As part of joining PKI Solutions, several blog posts from my old site are re-posted here for visibility and thoroughness.

When you try to download CA certificate from web enrollment pages you get a prompt message with unreadable proposed file name:

Do you want to save certnew_cer?ReqID=CACert&Renewal=1&Enc=bin (1,09 KB) from 

And when you press ‘Save’ button in the save file dialog nothing happens and file is not saved. You cannot close ‘Save File’ pop-up prompt even if you press ‘Cancel’ button.

CAUSE

This issue occurs if you are using operating system listed in the ‘Applies to‘ section and Internet Explorer with enabled Enhanced Security Configuration (ESC). Internet Explorer ESC applies strict security settings which prevent you from downloading CA certificate from web enrollment pages. For more information about IE ESC feature please read this article: Internet Explorer: Enhanced Security Configuration

RESOLUTION

You need to disable Internet Explorer Enhanced Security Configuration.

• Logon to the server with local administrator permissions;
• Click Start, Administrative Tools and click Server Manager;
• On the right pane click ‘Configure IE ESC‘ link
• In the opened dialog box disable Internet Explorer ESC for appropriate group (Administrators and/or regular users).
• Click Ok and restart Internet Explorer.

You should not disable Internet Explorer ESC for Administrators group.

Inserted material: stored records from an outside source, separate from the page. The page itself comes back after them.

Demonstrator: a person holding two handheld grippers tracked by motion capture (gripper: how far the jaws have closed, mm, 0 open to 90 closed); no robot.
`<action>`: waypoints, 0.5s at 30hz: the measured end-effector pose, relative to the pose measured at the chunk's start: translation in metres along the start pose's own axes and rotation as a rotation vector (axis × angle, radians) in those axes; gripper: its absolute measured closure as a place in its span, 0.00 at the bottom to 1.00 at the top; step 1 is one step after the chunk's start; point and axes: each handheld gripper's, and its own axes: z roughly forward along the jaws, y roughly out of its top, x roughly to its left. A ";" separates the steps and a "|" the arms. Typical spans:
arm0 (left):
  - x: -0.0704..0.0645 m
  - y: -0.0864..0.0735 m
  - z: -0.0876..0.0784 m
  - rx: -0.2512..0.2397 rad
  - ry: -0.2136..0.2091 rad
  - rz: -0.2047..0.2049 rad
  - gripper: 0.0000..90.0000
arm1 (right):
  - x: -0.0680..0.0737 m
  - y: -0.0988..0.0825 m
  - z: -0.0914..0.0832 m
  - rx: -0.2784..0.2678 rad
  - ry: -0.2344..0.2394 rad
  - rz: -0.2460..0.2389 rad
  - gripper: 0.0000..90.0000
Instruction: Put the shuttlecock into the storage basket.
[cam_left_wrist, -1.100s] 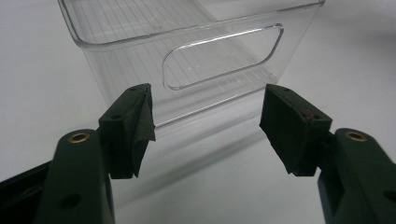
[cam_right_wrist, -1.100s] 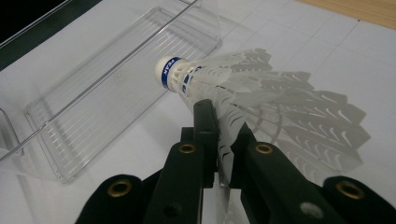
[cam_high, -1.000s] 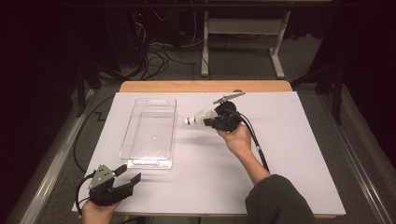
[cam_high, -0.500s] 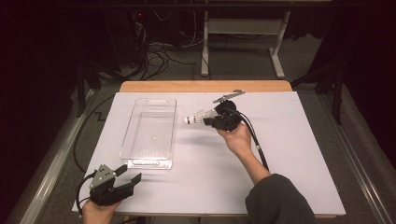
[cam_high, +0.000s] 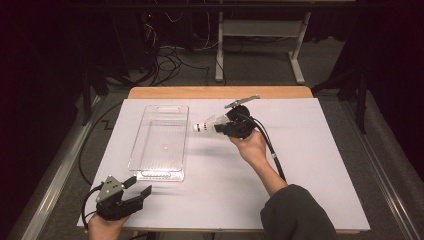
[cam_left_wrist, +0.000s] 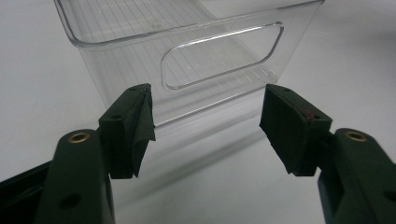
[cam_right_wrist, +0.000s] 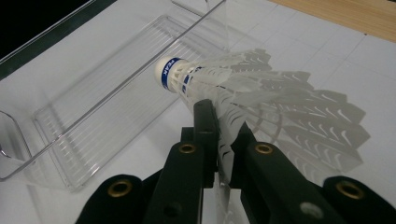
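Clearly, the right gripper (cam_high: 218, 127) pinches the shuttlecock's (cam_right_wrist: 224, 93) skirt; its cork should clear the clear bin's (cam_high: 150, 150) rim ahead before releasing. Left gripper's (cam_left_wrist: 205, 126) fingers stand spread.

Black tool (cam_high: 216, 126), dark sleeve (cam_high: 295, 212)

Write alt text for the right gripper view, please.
The right gripper is shut on the skirt of a white shuttlecock, its cork tip pointing toward a clear plastic bin. The bin stands on a white table.
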 end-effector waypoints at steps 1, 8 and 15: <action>0.000 0.000 0.000 -0.001 0.001 0.000 0.40 | 0.000 0.001 0.000 0.000 0.000 -0.003 0.98; 0.000 0.000 0.001 0.001 0.000 0.000 0.40 | 0.001 0.007 -0.001 -0.007 0.005 -0.007 0.98; 0.001 0.001 0.000 -0.001 -0.002 -0.001 0.40 | 0.004 0.016 -0.003 -0.017 0.004 -0.017 0.98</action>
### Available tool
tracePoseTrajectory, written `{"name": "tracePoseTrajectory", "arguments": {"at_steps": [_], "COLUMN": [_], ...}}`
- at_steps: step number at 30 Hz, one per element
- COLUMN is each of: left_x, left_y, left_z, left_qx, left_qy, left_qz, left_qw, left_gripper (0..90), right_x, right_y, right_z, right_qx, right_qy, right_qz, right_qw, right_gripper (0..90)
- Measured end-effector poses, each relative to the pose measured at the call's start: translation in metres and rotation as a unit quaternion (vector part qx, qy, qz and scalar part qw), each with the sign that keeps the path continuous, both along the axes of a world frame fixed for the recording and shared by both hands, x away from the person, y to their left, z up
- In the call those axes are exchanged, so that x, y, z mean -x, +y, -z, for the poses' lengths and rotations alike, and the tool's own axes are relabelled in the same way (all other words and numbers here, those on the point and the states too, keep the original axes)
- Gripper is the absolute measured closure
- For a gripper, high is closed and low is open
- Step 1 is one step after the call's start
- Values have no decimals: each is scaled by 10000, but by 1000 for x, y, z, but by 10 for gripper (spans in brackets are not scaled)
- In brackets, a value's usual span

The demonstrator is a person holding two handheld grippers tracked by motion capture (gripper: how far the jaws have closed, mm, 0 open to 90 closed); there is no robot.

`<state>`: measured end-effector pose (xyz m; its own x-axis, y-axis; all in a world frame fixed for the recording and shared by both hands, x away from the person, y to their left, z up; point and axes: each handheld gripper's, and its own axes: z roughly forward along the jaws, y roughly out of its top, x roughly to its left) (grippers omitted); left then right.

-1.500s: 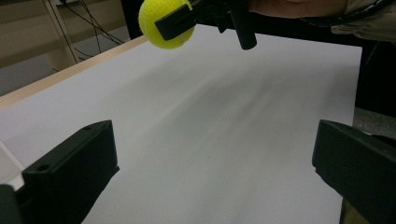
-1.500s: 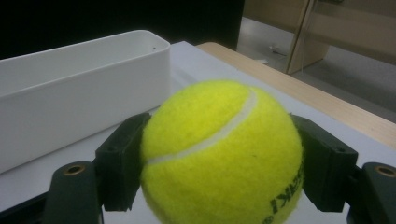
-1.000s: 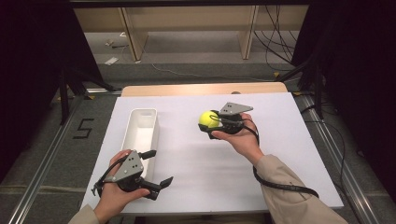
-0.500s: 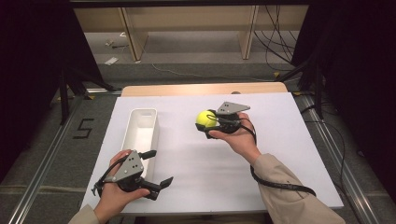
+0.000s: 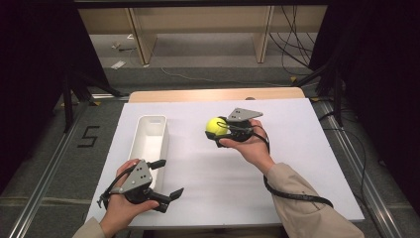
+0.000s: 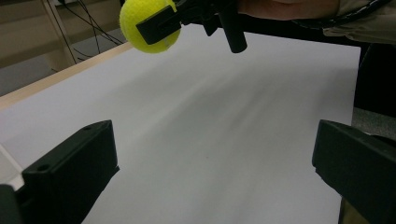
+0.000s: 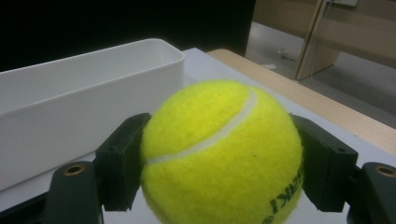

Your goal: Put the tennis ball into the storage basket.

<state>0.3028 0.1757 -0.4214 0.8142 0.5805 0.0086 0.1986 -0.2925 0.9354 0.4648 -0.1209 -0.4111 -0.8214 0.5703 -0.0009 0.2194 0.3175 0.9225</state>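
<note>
A yellow tennis ball point(image 5: 216, 126) hangs above the middle of the white table, and my right gripper point(image 5: 217, 131) is shut on it, both black pads pressing its sides. In the right gripper view the ball point(image 7: 222, 154) sits between the jaws, with the white bin point(image 7: 84, 93) behind it to the left. My left gripper point(image 5: 167, 179) stands open near the table's front left edge, nothing between its fingers. From the left gripper view, the held ball point(image 6: 148, 25) and the right gripper point(image 6: 187, 18) appear at the top.
A long white bin point(image 5: 150, 139) lies on the left of the white table point(image 5: 307, 163), just beyond my left hand. Wooden shelving legs and cables are on the floor past the table's far edge. Dark curtains flank both sides.
The right gripper with the ball has drifted very slightly to the left. The left gripper has stayed where it was.
</note>
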Motion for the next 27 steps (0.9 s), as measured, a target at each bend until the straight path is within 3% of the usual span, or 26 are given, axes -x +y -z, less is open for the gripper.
{"name": "tracePoseTrajectory", "arguments": {"at_steps": [27], "left_x": [0], "left_y": [0], "left_z": [0], "left_qx": [-2], "left_qy": [-5], "left_qz": [5], "left_qw": [10000], "left_gripper": [0], "right_x": [-1], "right_y": [8], "right_z": [-3], "right_qx": [-52], "right_qy": [-35], "right_qz": [-50], "right_qw": [10000], "right_gripper": [270]}}
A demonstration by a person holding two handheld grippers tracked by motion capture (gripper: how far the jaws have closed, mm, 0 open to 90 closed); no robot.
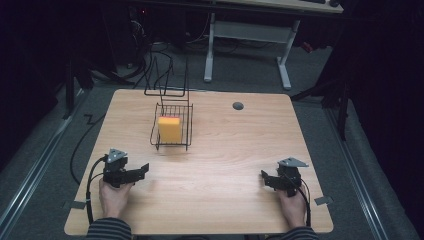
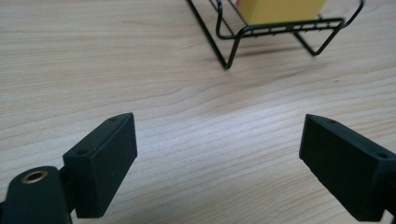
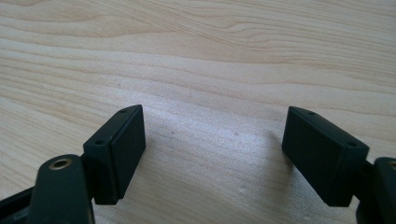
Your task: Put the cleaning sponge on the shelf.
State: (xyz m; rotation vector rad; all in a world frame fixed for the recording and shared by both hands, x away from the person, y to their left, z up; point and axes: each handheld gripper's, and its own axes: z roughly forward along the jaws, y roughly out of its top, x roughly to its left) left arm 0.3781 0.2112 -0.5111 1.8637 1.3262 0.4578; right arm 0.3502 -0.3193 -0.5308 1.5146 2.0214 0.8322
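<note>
Sponge, yellow, stands inside the black wire rack toward the far middle of the wooden surface, well apart from both hands. From above, the left gripper and right gripper rest near the surface's close edge, each pointing inward. The left gripper view looks between its parted jaws, nothing between them, to the rack's feet and the sponge's lower edge. The right gripper view has jaws apart over bare wood grain.
</note>
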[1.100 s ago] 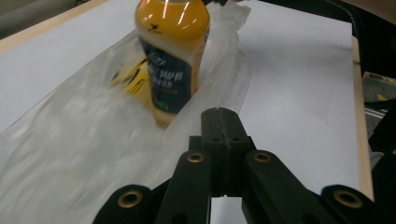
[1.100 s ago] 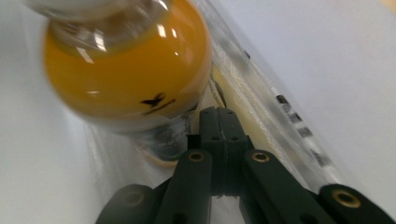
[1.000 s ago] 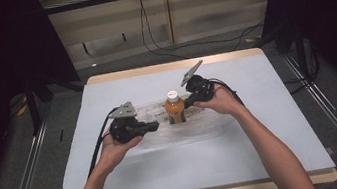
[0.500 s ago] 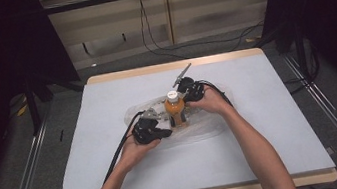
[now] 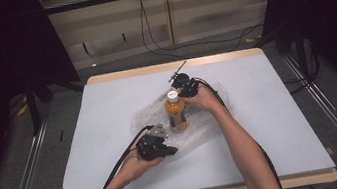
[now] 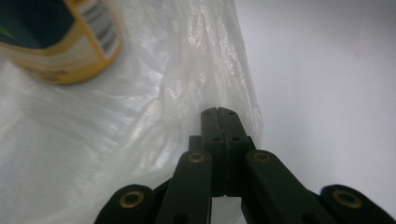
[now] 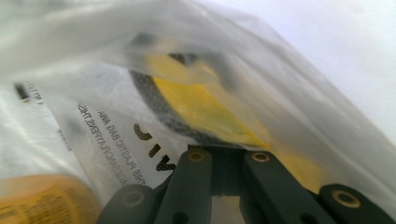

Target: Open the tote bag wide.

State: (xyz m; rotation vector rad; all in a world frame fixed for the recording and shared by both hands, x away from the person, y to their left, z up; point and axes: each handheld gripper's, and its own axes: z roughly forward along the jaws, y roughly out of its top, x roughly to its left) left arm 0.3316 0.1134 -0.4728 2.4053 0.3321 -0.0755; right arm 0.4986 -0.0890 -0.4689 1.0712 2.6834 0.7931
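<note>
Bench (image 5: 272, 124), pale and matte, carries a crinkled clear plastic bag (image 5: 197, 130) near its middle. Inside the bag stands a cylindrical orange bottle (image 5: 177, 116) with a white cap. Left gripper (image 5: 156, 147) has its fingers clenched on the bag's near edge; right gripper (image 5: 184, 85) pinches the film behind the bottle.

an orange bottle (image 5: 176, 114) stands upright on a clear plastic bag (image 5: 202, 131) between two claws.
</note>
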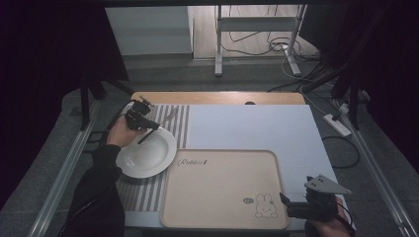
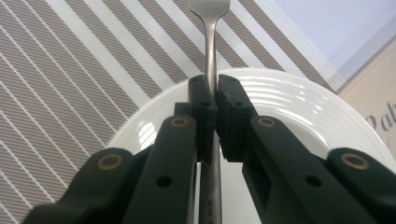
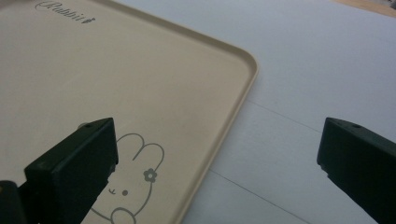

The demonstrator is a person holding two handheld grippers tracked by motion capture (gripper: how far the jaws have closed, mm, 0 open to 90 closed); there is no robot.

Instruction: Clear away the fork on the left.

This is because by disabling this feature you increase the exposure of your server to potential attacks that can occur through Web content and application scripts. Instead you should access web enrollment pages by using regular user account and disable IE ESC for regular users only.

---

WORKAROUND

In an Active Directory environment you should avoid web enrollment pages usage directly from servers. For management purposes you should use administrative computer that runs client operating system (Windows Vista/7) and with installed Remote Server Administration Tools (RSAT).